#### DATA SEGMENT ####

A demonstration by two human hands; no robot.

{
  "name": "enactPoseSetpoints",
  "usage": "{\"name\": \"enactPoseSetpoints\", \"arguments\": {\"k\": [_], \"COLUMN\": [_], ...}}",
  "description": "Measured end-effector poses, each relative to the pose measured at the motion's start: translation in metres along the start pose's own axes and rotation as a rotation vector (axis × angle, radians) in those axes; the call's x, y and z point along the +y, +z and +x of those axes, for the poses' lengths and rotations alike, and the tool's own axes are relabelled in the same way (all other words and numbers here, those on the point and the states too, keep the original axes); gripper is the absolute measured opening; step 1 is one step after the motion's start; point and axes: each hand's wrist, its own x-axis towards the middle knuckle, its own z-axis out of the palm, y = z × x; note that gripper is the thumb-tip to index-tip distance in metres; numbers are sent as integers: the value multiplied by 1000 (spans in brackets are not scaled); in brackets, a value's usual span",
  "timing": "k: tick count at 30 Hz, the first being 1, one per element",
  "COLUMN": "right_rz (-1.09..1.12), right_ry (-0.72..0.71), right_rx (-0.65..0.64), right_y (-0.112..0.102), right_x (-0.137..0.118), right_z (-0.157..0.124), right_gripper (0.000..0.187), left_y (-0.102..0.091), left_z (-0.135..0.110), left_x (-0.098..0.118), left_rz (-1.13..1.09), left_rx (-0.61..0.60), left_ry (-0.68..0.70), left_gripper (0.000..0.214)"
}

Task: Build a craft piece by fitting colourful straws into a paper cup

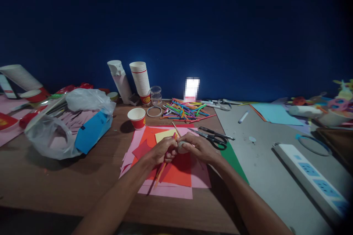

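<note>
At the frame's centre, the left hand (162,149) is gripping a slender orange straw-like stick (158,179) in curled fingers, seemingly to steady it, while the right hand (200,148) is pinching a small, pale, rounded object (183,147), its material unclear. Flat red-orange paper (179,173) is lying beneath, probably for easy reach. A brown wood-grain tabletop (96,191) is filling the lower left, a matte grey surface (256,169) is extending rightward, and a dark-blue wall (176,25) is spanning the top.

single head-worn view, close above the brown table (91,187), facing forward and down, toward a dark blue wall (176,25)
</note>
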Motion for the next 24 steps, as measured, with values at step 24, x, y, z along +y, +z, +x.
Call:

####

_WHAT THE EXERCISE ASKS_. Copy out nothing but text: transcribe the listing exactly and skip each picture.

_RESULT OF THE TASK_.
A demonstration by two human hands; no robot.

{
  "name": "enactPoseSetpoints",
  "usage": "{\"name\": \"enactPoseSetpoints\", \"arguments\": {\"k\": [_], \"COLUMN\": [_], ...}}",
  "description": "Measured end-effector poses, each relative to the pose measured at the motion's start: translation in metres along the start pose's own axes and rotation as a rotation vector (axis × angle, radians) in those axes; the call's x, y and z point along the +y, +z and +x of those axes, for the poses' lengths and rotations alike, and the tool's own axes are relabelled in the same way (all other words and numbers here, those on the point and the states too, keep the original axes); gripper is the absolute measured opening; step 1 is one step after the motion's start; point and axes: each hand's wrist, its own x-axis towards the middle knuckle, its own z-axis out of the palm, y = z × x; note that gripper is the thumb-tip to index-tip distance in metres; numbers are sent as integers: the value multiplied by 1000 (spans in brackets are not scaled); in brackets, a value's usual span",
  "timing": "k: tick count at 30 Hz, the first being 1, one per element",
  "COLUMN": "right_rz (-1.09..1.12), right_ry (-0.72..0.71), right_rx (-0.65..0.64), right_y (-0.112..0.102), right_x (-0.137..0.118), right_z (-0.157..0.124), right_gripper (0.000..0.187), left_y (-0.102..0.091), left_z (-0.135..0.110), left_x (-0.098..0.118), left_rz (-1.13..1.09), left_rx (-0.61..0.60), left_ry (-0.68..0.70), left_gripper (0.000..0.214)"
}

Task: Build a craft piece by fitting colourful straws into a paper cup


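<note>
At the frame's centre, the left hand (162,149) is gripping a slender orange straw-like stick (158,179) in curled fingers, seemingly to steady it, while the right hand (200,148) is pinching a small, pale, rounded object (183,147), its material unclear. Flat red-orange paper (179,173) is lying beneath, probably for easy reach. A brown wood-grain tabletop (96,191) is filling the lower left, a matte grey surface (256,169) is extending rightward, and a dark-blue wall (176,25) is spanning the top.

single head-worn view, close above the brown table (91,187), facing forward and down, toward a dark blue wall (176,25)
</note>
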Motion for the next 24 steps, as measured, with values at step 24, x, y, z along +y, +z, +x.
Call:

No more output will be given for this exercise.